None of this means the next few weeks will be smooth. Overbought conditions can and do lead to short‑term pullbacks. But those are tactical considerations, not strategic ones. The bigger picture is that the market has absorbed a wave of pessimism, forced selling, and geopolitical anxiety. Yet, it has come out on the other side with stronger trend structure and a more constructive tone.
This is where the long‑term perspective matters. these kinds of momentum shifts tend to be positive long‑term indicators for investors. They mark the moments when the investing mindset starts to transition from fear to opportunity, from defense to offense, from hesitation to conviction. And right now, the data is telling us that arc is bending in a more constructive direction.
Five Stories Moving the Market:
U.S. President Donald Trump said he’s not likely to extend the two-week ceasefire with Iran, increasing the urgency for negotiators to conclude a deal to end the war – Bloomberg. (Why you should care – Trump warned the U.S. would resume strikes on Iran if progress isn’t made)

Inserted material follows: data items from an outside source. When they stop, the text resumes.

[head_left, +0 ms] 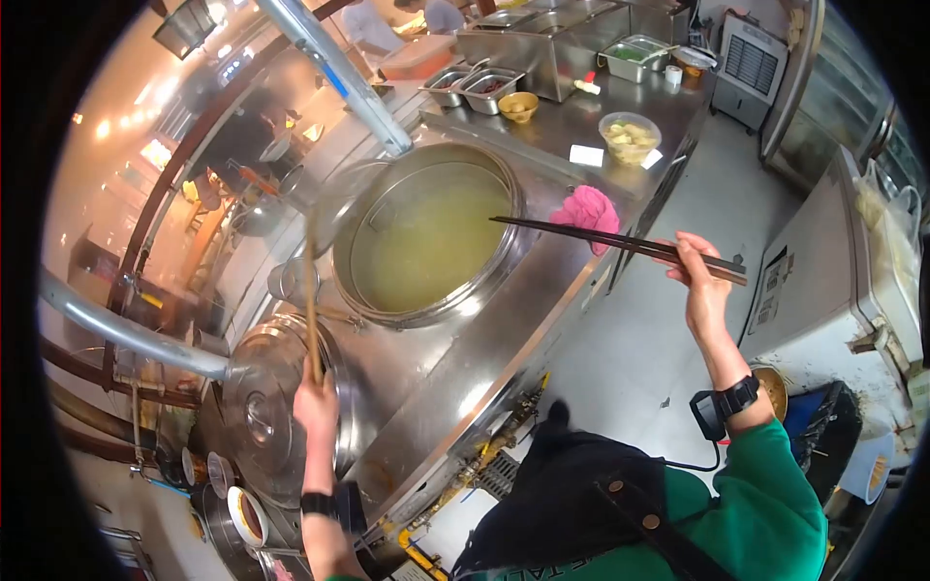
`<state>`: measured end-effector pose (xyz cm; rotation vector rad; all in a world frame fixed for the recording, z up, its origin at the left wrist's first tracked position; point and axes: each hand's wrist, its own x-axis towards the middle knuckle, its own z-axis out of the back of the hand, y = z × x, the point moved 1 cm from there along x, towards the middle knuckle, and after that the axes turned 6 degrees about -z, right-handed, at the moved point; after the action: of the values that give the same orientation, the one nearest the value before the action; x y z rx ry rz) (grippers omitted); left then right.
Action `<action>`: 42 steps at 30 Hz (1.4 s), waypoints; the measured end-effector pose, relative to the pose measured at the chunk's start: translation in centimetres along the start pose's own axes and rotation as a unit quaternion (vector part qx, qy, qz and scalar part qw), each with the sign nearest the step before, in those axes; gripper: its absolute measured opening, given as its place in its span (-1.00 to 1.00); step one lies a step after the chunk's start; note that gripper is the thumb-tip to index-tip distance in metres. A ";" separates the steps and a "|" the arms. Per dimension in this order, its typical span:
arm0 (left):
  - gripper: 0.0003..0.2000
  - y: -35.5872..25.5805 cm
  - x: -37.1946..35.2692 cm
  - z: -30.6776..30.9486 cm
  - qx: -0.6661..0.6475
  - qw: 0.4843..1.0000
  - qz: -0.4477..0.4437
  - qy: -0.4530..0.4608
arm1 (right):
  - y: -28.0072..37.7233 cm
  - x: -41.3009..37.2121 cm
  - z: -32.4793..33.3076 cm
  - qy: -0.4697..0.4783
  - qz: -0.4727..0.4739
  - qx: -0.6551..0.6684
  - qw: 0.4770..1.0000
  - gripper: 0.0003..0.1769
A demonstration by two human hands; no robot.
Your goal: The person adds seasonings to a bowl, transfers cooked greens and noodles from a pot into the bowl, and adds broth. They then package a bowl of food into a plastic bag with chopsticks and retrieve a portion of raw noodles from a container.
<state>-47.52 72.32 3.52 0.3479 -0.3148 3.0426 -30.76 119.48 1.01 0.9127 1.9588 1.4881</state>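
Note:
My left hand (pixel 315 402) is closed around the long wooden handle (pixel 311 310) of what looks like a strainer. Its wire head (pixel 351 194) is blurred and sits by the left rim of a big steel pot (pixel 516 198). Cloudy yellowish-green liquid (pixel 436 242) fills much of the pot. In my right hand (pixel 699 266) is a pair of long dark chopsticks (pixel 620 240), held off the counter's front edge. Their tips point left, over the pot's right side. A pink cloth (pixel 589 213) lies on the counter behind the chopsticks.
Below my left forearm is a large round steel lid (pixel 257 416). Farther back stand a tub of pale food (pixel 630 137), a yellow bowl (pixel 518 107) and steel food pans (pixel 489 89). A slanted metal pipe (pixel 339 73) rises behind the pot. People work at the far back.

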 end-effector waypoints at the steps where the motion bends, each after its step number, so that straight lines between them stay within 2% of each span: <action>1: -0.54 -0.6 2.3 -1.4 0.020 0.999 -0.040 0.007 | -0.2 0.8 0.2 -0.011 0.002 -0.005 1.000 -0.76; 2: -0.54 -1.0 4.6 -3.6 0.040 0.996 -0.078 0.014 | -0.4 1.8 0.4 -0.017 0.003 -0.029 0.999 -0.75; 4: -0.57 -1.9 8.6 -7.2 0.084 0.990 -0.094 0.067 | -0.5 3.9 0.5 -0.031 0.028 -0.051 0.998 -0.76; 8: -0.60 -3.5 15.4 -13.4 0.109 0.984 -0.110 0.087 | 0.0 8.7 -0.5 -0.050 0.050 -0.108 0.992 -0.75; 10: -0.62 -3.6 17.9 -15.8 0.124 0.975 -0.127 0.131 | 0.2 11.1 -1.4 -0.057 0.069 -0.123 0.988 -0.76; 12: -0.61 -1.9 19.6 -18.8 0.128 0.970 -0.186 0.094 | -0.7 13.4 -1.2 -0.044 0.080 -0.132 0.987 -0.78; 13: -0.61 -1.2 20.6 -20.3 0.159 0.966 -0.154 0.132 | -0.7 14.1 -1.8 -0.036 0.077 -0.122 0.989 -0.79; 14: -0.66 -0.8 20.8 -20.9 0.174 0.959 -0.158 0.156 | -0.7 14.6 -2.5 -0.027 0.070 -0.114 0.991 -0.81; 15: -0.74 0.2 21.3 -22.3 0.185 0.955 -0.122 0.198 | -0.4 15.4 -3.4 -0.022 0.060 -0.095 0.993 -0.82; 16: -0.82 0.4 20.6 -22.2 0.173 0.954 -0.140 0.200 | -0.4 15.9 -4.0 -0.014 0.044 -0.079 0.996 -0.84; 18: -0.83 0.4 19.5 -20.6 0.099 0.958 -0.098 0.252 | -0.4 17.4 -4.7 -0.007 0.038 -0.069 0.997 -0.85; 19: -0.79 0.5 19.1 -19.4 0.100 0.936 -0.088 0.325 | -0.2 18.2 -4.9 -0.007 0.034 -0.067 0.997 -0.85; 20: -0.74 0.2 18.5 -18.3 0.096 0.921 -0.028 0.376 | -0.2 18.8 -4.9 -0.006 0.027 -0.067 0.997 -0.85; 21: -0.75 0.2 17.8 -17.4 0.131 0.883 0.010 0.450 | -0.1 19.4 -4.9 -0.010 0.024 -0.068 0.997 -0.85; 22: -0.75 -0.4 16.9 -16.3 0.135 0.881 0.007 0.454 | 0.1 19.9 -4.9 -0.004 0.032 -0.071 0.997 -0.85; 24: -0.70 -3.2 14.1 -13.4 0.023 0.855 0.156 0.494 | 0.4 21.4 -5.1 0.005 0.034 -0.078 0.996 -0.85; 25: -0.70 -2.8 13.3 -14.0 0.025 0.852 0.160 0.498 | 0.5 22.1 -5.2 0.017 0.035 -0.068 0.997 -0.85; 27: -0.84 -3.8 11.3 -14.7 -0.125 0.775 0.162 0.598 | 0.6 23.5 -5.8 0.036 0.033 -0.049 0.998 -0.84; 28: -0.82 -4.3 10.9 -14.8 -0.179 0.757 0.134 0.614 | 0.4 24.2 -6.1 0.039 0.029 -0.049 0.998 -0.84; 29: -0.80 -7.8 11.6 -13.4 -0.231 0.736 0.105 0.628 | 0.2 24.9 -6.4 0.049 0.027 -0.043 0.998 -0.85; 30: -0.79 -10.2 12.3 -13.0 -0.357 0.667 0.132 0.641 | 0.0 25.4 -6.6 0.058 0.022 -0.037 0.997 -0.85; 31: -0.77 -12.5 12.7 -12.5 -0.476 0.581 0.164 0.640 | 0.2 25.7 -6.8 0.050 0.032 -0.065 0.996 -0.85; 32: -0.78 -15.2 13.6 -13.4 -0.469 0.586 0.138 0.646 | 0.0 26.1 -7.0 0.046 0.027 -0.052 0.997 -0.84; 33: -0.79 -18.2 15.0 -12.6 -0.454 0.628 0.075 0.627 | -0.2 26.3 -6.9 0.039 0.021 -0.055 0.998 -0.83; 34: -0.78 -19.9 15.1 -13.4 -0.544 0.575 0.186 0.583 | -0.4 26.4 -6.7 0.035 0.015 -0.059 0.998 -0.82; 36: -0.78 -21.4 15.7 -17.0 -0.616 0.554 0.220 0.515 | -0.4 26.5 -6.8 0.038 0.019 -0.027 0.999 -0.81; 37: -0.80 -19.6 16.1 -22.9 -0.648 0.521 0.267 0.487 | -0.7 26.7 -6.3 0.033 0.021 -0.033 0.999 -0.79; 39: -0.83 -18.8 18.3 -29.0 -0.648 0.466 0.304 0.520 | -0.2 26.9 -6.1 0.031 0.019 -0.035 0.999 -0.80; 40: -0.83 -19.1 18.7 -28.5 -0.650 0.464 0.305 0.518 | 0.0 26.9 -6.0 0.022 0.027 -0.042 0.999 -0.79; 41: -0.86 -19.4 18.8 -27.1 -0.688 0.429 0.355 0.466 | 0.2 26.9 -6.0 0.025 0.025 -0.043 0.998 -0.79; 42: -0.78 -19.4 18.8 -25.9 -0.719 0.392 0.402 0.410 | 0.4 27.0 -6.0 0.020 0.034 -0.038 0.999 -0.79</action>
<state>-69.75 97.46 -13.11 -1.6143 -2.9761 1.4163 -52.48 136.54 3.03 0.9310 1.9038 1.6185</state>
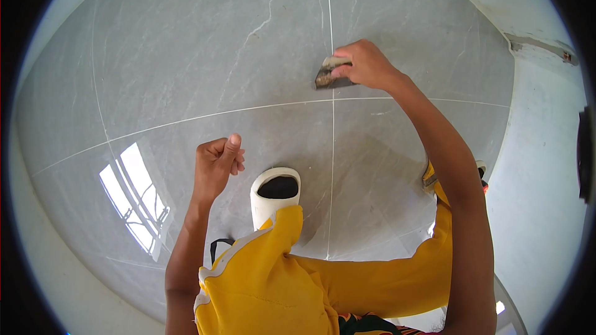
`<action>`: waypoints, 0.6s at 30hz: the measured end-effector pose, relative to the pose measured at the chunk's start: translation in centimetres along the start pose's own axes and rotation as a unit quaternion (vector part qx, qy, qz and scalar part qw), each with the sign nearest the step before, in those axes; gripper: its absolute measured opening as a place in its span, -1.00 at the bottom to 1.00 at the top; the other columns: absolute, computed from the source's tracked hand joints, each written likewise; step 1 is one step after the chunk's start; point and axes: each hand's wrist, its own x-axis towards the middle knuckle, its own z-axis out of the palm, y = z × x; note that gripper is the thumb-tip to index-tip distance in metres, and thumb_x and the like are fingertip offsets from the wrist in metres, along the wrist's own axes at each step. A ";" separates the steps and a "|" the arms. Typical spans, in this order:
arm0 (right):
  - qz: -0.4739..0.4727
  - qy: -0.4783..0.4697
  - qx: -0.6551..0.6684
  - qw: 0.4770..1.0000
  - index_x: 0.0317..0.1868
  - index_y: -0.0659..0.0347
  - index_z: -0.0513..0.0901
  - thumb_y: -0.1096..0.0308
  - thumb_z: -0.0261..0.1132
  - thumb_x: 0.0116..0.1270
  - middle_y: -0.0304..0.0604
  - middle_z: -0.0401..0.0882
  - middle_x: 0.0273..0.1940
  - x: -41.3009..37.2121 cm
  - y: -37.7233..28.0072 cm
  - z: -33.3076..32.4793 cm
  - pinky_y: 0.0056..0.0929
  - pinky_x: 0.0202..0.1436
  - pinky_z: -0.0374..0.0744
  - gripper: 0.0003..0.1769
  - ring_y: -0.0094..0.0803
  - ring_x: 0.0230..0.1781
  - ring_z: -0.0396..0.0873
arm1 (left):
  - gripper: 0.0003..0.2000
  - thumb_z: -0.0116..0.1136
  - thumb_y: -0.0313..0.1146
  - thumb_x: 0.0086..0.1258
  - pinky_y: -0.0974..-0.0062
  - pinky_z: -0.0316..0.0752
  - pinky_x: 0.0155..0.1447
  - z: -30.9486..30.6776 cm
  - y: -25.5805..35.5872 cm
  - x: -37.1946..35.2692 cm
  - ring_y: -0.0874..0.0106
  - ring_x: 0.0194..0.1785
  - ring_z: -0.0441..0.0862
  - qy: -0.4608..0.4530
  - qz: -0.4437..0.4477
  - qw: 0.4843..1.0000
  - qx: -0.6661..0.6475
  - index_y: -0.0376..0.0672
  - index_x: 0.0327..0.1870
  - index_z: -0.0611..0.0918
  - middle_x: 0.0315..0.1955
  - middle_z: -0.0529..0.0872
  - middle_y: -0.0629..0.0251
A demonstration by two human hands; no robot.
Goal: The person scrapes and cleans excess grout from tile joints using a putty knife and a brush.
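Note:
My right hand (366, 65) grips a flat scraper-like tool (329, 73) with a dark, stained blade. Its edge rests on or just over the grey floor tile, close to where two pale grout lines (333, 98) cross. To the left, my left hand (220, 161) is held over the tiles with its fingers curled in and the thumb pointing up. Nothing shows in it.
My foot in a white slipper (261, 211) stands on the glossy tile floor (186, 37), below the hands. Yellow trousers (267, 285) cover my bent legs. A pale wall (546, 130) rises at the right. Window light reflects at the left.

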 end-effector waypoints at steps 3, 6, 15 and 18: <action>0.024 -0.020 0.039 0.999 -0.23 0.27 0.71 0.30 0.49 0.19 0.00 0.59 -0.49 -0.7 -0.1 0.3 -0.18 -0.32 0.43 -0.77 -0.18 -0.47 0.47 | -0.77 0.19 -0.31 0.52 0.48 0.58 -0.16 1.3 1.2 0.8 0.48 -0.30 0.70 0.010 0.144 0.988 0.062 -0.31 -0.10 0.73 -0.34 0.80 0.19; 0.015 -0.008 0.073 0.997 -0.23 0.28 0.71 0.30 0.50 0.18 0.00 0.59 -0.48 -1.1 0.4 1.1 -0.18 -0.32 0.42 -0.75 -0.19 -0.48 0.45 | -0.77 0.10 -0.32 0.57 0.32 0.60 0.14 2.9 3.6 1.3 0.37 -0.11 0.75 0.032 0.220 0.967 0.126 -0.25 -0.01 0.73 -0.19 0.81 0.16; 0.085 0.228 0.254 0.936 -0.25 0.31 0.68 0.31 0.42 0.27 -0.20 0.62 -0.44 -9.0 3.5 0.1 -0.38 -0.31 0.48 -0.79 -0.50 -0.43 0.51 | -0.80 0.18 -0.46 0.49 0.53 0.63 -0.19 5.6 6.2 3.6 0.46 -0.30 0.74 -0.079 0.212 0.956 0.189 -0.30 0.03 0.71 -0.25 0.81 0.16; 0.198 0.347 0.287 0.870 -0.23 0.34 0.70 0.30 0.39 0.29 -0.24 0.67 -0.39 -16.5 8.0 3.0 -0.50 -0.27 0.52 -0.77 -0.59 -0.38 0.53 | -0.81 0.20 -0.39 0.50 0.56 0.60 -0.30 7.0 6.3 3.4 0.53 -0.42 0.69 -0.093 0.159 0.965 0.187 -0.30 -0.01 0.72 -0.36 0.80 0.19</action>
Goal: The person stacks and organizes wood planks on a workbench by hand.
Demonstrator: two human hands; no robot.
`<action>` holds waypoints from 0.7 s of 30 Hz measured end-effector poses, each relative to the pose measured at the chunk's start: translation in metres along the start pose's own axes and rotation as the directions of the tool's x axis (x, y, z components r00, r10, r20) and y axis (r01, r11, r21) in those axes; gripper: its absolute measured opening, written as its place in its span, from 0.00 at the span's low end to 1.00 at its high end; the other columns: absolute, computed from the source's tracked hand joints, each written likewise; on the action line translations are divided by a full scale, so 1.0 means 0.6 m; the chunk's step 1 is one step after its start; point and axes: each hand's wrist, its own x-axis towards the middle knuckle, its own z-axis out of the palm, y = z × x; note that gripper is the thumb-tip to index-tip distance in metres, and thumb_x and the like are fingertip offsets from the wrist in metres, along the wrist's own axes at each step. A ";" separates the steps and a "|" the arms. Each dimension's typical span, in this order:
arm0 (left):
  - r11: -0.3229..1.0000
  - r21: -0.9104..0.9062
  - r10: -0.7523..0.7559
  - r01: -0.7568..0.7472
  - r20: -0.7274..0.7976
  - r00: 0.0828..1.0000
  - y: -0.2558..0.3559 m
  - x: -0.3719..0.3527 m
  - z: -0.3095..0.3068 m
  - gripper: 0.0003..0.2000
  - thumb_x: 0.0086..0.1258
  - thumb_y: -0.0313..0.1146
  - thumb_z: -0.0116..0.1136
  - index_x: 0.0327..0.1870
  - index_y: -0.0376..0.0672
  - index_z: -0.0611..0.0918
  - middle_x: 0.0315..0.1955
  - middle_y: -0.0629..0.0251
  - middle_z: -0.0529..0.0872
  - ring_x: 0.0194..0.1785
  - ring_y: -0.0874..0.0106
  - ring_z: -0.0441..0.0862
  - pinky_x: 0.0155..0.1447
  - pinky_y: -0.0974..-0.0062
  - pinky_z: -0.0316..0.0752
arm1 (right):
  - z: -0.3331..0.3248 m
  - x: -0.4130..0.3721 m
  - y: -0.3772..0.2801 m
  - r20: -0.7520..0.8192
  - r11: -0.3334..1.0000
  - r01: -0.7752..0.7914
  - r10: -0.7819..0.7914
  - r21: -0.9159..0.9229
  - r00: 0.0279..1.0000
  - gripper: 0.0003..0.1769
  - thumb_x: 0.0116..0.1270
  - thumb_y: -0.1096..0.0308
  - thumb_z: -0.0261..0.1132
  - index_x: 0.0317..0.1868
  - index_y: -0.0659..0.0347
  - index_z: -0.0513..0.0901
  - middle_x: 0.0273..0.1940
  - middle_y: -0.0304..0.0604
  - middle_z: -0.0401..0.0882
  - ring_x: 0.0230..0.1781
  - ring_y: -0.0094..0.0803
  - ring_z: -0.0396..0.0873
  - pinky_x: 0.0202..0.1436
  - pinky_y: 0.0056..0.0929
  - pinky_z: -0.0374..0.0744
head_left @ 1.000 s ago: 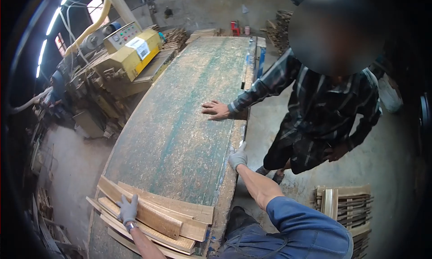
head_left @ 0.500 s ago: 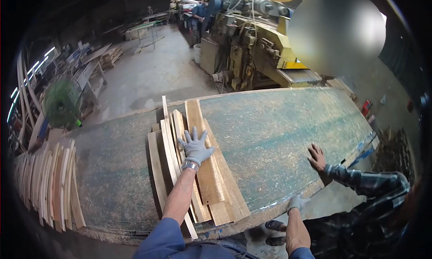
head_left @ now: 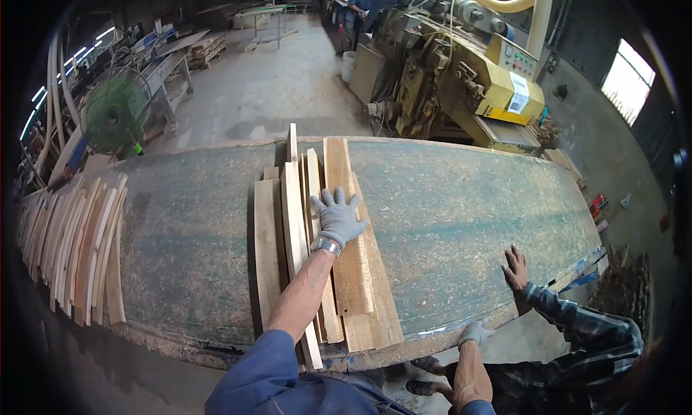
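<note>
My left hand, in a grey glove, lies with spread fingers on a rough wooden board in a stack on the table. Under that board, a wider board shows at its right side. Narrow wooden strips and another board lie just left of the hand, roughly parallel. My right hand, also gloved, rests on the near edge of the green worktable with its fingers extended to the right. No board is in that hand.
A co-worker's hand touches the table at right, with a plaid sleeve behind it. Many wooden strips lie at the left end. Beyond stand a yellow machine, a green fan and another person.
The camera view has turned, so the table's contents sit differently in it. The blurred shape at upper right is gone, revealing the machine's panel. Both my hands keep their places.
</note>
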 end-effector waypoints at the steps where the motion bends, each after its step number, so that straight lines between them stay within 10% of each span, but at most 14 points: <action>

Iran has told regional mediators that it would send a negotiating team to Islamabad this week for the second round of talks with the U.S.; Tehran said it was hesitant to participate in further peace talks with the U.S. – WSJ. (Why you should care – Iranian officials continue to send mixed messages, a sign of political upheaval within its government)
Apple named insider John Ternus as its next CEO, tasking the long-time hardware chief to steer the company after Tim Cook as the iPhone maker gears up for an industry change spurred by artificial intelligence – Reuters. (Why you should care – Apple is pivoting away from a supply-chain guru to a leader focused on design and innovation)
South Korea’s export growth remained robust in early April, signaling resilient external demand for AI infrastructure goods; Exports adjusted for working-day differences rose 49.4% from a year earlier in the first 20 days of April, according to customs office data – Bloomberg. (Why you should care – semiconductor exports are up 182.5%, likely driven by demand for high bandwidth memory chips)
Amazon said it will invest up to $25 billion in Anthropic, as the AI startup commits to spending more than $100 billion over the next 10 years on Amazon's cloud technologies; the new investment in Anthropic follows Amazon's announcement earlier this year it would invest up to $50 billion in OpenAI – Reuters. (Why you should care – the deal highlights the growing demand for AI compute power via semiconductors and data center capacity)
Economic Calendar:
Earnings – COF, DHI, DHR, GE, ISRG, MMM, NOC, RTX, UNH, WRB
U.K. – Unemployment Rate for February (2 a.m.)
ECB’s Nagel (Germany) Speaks (2:30 a.m.)
ECB’s De Guindos (Vice President) Speaks (3 a.m.)
Germany - ZEW Economic Sentiment for April (5 a.m.)
U.S. – ADP Employment Change Weekly (8:15 a.m.)
U.S. – Retail Sales for March (8:30 a.m.)
U.S. – Pending Home Sales for March (10 a.m.)
Treasury Auctions $70 Billion in 6-Week Bills (11:30 a.m.)
Fed’s Waller (Board Member, Voter) Speaks (2:30 p.m.)
U.S. - American Petroleum Institute Crude Oil Inventory Data (4:30 p.m.)